At steady-state, these main effects of the past and upcoming reinforcer magnitudes were observed in every session. We were successful in replicating diametrically opposed results – within the same individual subject and within the same session. I think this is strong evidence that we identified an important overlooked variable. The right panel of Figure 4 adds something new to the picture. Here pausing is separated into the four types of transitions between the lean and rich ratios (e.g., after a lean ratio and before another lean ratio, after a lean ratio and before a rich ratio, etc.). The panel shows an interaction between the past and upcoming reinforcer magnitudes, that is, it shows that the effect of the past magnitude depends on the upcoming magnitude. When the upcoming reinforcer is 7-s (white circles), the past reinforcer has little effect: Pauses are short after both the 1-s and 7-s reinforcers. When the upcoming reinforcer is 1-s (black circles), however, the past reinforcer exerts a considerable effect: Pauses are short after the 1-s reinforcer, but long after the 7-s reinforcer.

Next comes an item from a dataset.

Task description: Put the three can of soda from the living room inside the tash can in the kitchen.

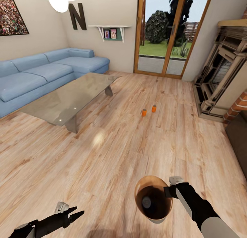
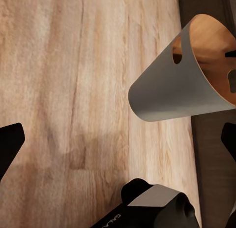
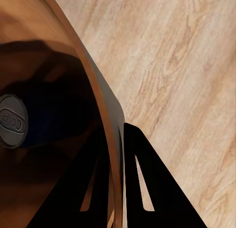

Put another way, pausing is most extended in the discriminable transition from a relatively rich ratio (ending in the 7-s reinforcer) to a relatively lean ratio (1-s reinforcer). The results in Figure 4 were replicated across the pigeons in the Perone and Courtney (1992) study. Later experiments replicated the results with different kinds of reinforcers and a variety of species besides pigeons, including rats, monkeys, and humans (e.g., Williams, Saunders, & Perone, 2011). And applied research suggests that transitions from rich to lean reinforcement contexts are implicated in maladaptive behavior of clinical significance (e.g., Castillo et al., 2018).

In this example, accepting the validity of contradictory results made it worthwhile to search for the hidden basis for the contradiction. Other than systematic experimental analysis, is there a better way to address replication failures? In some branches of the behavioral and social sciences, contradictory results would be addressed by way of meta-analysis. In this procedure, the results of various published studies are aggregated and an effect size is estimated. The aggregation may include contradictory studies as well as studies of uneven methodological rigor. It should not be surprising that meta-analysis has its critics. According to Nelson et al. (2018), for example, “meta-analytic thinking not only fails to solve the problems of p-hacking, reporting errors, and fraud, it dramatically exacerbates them” (p. 17). From the present perspective that prioritizes experimental analysis as a means of addressing replication failures, the fundamental problem with meta-analysis is that it obscures replication failures rather than face them squarely and resolve them.4

Reconciling Discrepancies Between Research with Animals and Humans

Behavior analysis has its origins in laboratory research with animals, and in that context effective methods were developed for arranging contingencies and measuring behavior. Efforts to extend the concepts, principles, and methods of the animal laboratory to experiments with humans have an uneven track record (e.g., Baron, Perone, & Galizio, 1991). Especially interesting is the process of conditioned reinforcement – the strengthening of behavior by stimuli whose reinforcing function is not innate but rather derives from some contemporary or historical association with a previously established reinforcer. As Dinsmoor (1983) noted, conditioned reinforcement is “a necessary bridge if principles derived from laboratory studies with innately effective stimuli like food or shock are to be applied to human behavior in a natural setting, in which most of the presumed reinforcers are not innate” (p. 695).

Dinsmoor and his students (Mulvaney, Dinsmoor, Jwaideh, & Hughes, 1974) developed an elegant procedure to compare the conditioned effects of two kinds of stimuli: one positively correlated with an established reinforcer (such a stimulus is called an “S+”) and one negatively correlated with the reinforcer (“S-”). Their pigeons had concurrent access to three response keys. Pecks on the center key were maintained on a compound schedule with two components that alternated irregularly. In one component was a variable-interval (VI) schedule of food reinforcement; in the other was extinction (EXT). Pecks on the two side keys allowed the pigeons to observe brief displays of stimuli correlated with the VI or EXT schedule currently underway on the center key. In operational terms, pecking the observing keys could change the color of the keys. In the condition of present interest, pecks on one observing key intermittently produced the color serving as S+ (if the VI was underway on the center key) and the color serving as S- (if EXT was underway). Pecks on the other observing key could produce only S+ (if the VI was underway). Responding was maintained on both observing keys, but the rates were lower on the key that produced both S+ and S- than on the key that produced only S+, and this difference was maintained when the roles of the keys were interchanged. These results led Mulvaney et al. to conclude that S+ functioned as a conditioned reinforcer whereas S- functioned as a conditioned punisher (because S- decreased the probability of the response that produced it). Their results and conclusions are in line with Pavlovian accounts of conditioned reinforcement.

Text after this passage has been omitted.